The Biden administration recently escalated its campaign against the death-bringing Covid misinformation that’s propagated on social media and on cable news and advanced by Republican scaremongers.

Abandoning its previous, more passive strategy, the administration has wrapped its critics in a clinch and commenced counterpunching. White House press secretary Jen Psaki lectured Facebook this week for allowing false claims about Covid and vaccines to run wild on the service and announced that the White House was “flagging problematic posts” for the company’s attention. Last Sunday, chief medical adviser Anthony Fauci hat-tricked the misinformation topic by appearing on ABC’s This Week, CNN’s State of the Union, and CBS’s Face the Nation to mute the conspiracy theory popular at Fox News and on Twitter that Biden intends to send federal agents door-to-door to forcibly dose Americans. Psaki did some of the same by lighting into Georgia Republican Marjorie Taylor Greene’s Covid fantasies while the White House Covid coordinator grappled with the Missouri governor on the other side of the ring and the surgeon general described Covid misinformation as “a serious threat to public health.”

But Biden outdid his aides with this Friday statement about Facebook. “They’re killing people,” the president said.

It’s despair-making that misinformation about Covid and other topics takes root so easily and demands constant monitoring and refutation. Misinformation—false and fake stories—has always been with us, but it didn’t really begin to flood our political debates until the 2016 presidential campaign, as Donald Trump used it on social media and TV appearances as his prime political strategy. Trump’s exile from Facebook and Twitter has tempered but not tamed the production and consumption of misinformation as his inheritors have taken up some of his slack to subvert and confuse.
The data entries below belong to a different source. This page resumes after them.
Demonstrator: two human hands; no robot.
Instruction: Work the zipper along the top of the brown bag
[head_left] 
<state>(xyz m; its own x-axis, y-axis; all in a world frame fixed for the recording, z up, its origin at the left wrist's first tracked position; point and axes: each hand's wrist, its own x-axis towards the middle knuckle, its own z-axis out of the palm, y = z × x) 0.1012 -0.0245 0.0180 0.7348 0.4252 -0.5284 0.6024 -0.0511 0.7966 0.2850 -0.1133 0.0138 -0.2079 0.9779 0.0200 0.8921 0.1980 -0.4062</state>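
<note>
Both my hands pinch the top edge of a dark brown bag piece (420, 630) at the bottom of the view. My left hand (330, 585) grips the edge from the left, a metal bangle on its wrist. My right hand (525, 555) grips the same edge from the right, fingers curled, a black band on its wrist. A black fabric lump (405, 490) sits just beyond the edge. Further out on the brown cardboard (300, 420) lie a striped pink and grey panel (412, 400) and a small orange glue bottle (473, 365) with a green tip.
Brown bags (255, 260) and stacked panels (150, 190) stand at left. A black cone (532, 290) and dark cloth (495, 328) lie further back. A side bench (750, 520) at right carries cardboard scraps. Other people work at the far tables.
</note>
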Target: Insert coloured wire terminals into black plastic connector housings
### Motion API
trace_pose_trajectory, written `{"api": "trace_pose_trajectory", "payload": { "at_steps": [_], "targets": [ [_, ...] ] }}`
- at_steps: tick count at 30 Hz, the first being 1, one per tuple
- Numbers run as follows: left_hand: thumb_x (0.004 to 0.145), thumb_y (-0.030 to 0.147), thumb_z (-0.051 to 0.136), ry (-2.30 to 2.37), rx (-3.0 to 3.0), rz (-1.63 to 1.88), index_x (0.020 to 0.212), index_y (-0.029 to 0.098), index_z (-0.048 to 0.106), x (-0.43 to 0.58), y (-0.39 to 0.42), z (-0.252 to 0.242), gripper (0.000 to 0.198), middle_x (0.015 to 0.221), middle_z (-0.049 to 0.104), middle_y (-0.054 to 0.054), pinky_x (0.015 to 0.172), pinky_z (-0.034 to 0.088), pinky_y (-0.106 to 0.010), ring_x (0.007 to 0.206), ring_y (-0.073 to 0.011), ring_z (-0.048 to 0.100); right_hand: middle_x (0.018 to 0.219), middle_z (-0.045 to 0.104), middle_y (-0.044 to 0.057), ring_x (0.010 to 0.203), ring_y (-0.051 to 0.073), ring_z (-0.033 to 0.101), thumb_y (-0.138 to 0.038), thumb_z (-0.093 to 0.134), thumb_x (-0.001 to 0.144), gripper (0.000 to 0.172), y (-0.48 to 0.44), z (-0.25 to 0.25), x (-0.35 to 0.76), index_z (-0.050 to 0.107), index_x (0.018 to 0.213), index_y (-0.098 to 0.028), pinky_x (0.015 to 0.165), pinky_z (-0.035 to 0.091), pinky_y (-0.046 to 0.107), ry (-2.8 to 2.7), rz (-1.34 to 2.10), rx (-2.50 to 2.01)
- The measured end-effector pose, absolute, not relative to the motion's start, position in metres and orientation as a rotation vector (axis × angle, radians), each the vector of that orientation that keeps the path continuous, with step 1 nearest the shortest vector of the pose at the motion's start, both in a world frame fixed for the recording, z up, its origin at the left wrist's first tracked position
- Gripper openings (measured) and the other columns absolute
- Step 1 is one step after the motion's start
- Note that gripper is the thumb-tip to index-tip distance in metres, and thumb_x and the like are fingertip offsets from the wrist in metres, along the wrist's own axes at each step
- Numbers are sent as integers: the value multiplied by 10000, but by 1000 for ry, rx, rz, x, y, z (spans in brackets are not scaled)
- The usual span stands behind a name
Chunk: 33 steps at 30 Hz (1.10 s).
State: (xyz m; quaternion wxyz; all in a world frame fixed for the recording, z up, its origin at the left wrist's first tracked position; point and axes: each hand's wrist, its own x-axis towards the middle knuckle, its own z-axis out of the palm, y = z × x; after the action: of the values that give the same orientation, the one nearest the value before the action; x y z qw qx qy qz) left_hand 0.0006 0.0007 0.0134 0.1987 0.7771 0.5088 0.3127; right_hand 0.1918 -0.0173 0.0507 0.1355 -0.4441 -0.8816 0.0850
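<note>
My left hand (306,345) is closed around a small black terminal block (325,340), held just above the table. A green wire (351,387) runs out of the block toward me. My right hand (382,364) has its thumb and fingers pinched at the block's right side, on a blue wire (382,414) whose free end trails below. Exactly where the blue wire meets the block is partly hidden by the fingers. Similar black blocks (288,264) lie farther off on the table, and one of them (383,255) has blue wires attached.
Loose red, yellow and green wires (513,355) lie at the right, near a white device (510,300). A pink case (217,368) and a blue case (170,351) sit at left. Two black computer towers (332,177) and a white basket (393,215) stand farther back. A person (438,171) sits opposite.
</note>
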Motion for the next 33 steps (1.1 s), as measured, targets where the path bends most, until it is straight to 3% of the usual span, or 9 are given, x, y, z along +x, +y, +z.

The new White House strategy of directing Facebook to put a crimp on misinformers might prompt a few spectacular headlines. It might persuade Facebook to throttle Covid misinformation. It might earn a few attaboys from public health types. But so far, the effort seems to be backfiring, especially among conservatives and social media users who have criticized the government for censoring Covid- and vaccine-related information it opposes.

There’s no precedent in the Internet era of the U.S. government forcibly shoving back into the bottle an idea that has escaped, so Psaki and the White House would be wise to recall their campaign and rely more on what several recent academic studies have taught us about battling misinformation. Evidence exists that suggests we can manage misinformation without resorting to direct censorship by encouraging social media users to be more mindful of accuracy when posting.

No critique of misinformation is complete without a passage detailing how journalists have, at times, been the greatest purveyors of the stuff. Reporters—and not just the ones from supermarket tabloids—have faked stories and deliberately hoodwinked readers with hoaxes. They have advanced as news various whispering campaigns alleging unproven malfeasance and conspiracies by presidents, corporate leaders and celebrities. At the turn of the last century, yellow journalism’s excesses contaminated our media. As Brent Staples just wrote in the New York Times, until recent decades, American newspapers routinely ran scurrilous fake news about Black people, depicting them as subhuman, congenitally criminal, rapists and dope fiends. And it wasn’t just Southern papers, Staples points out, but nearly every newspaper. The coverage of Black people was as dishonest and corrupt as any modern-day misinformation campaign, and it took multiple generations to reform. The hundred-year campaign against marijuana provides another example of the press peddling misinformation.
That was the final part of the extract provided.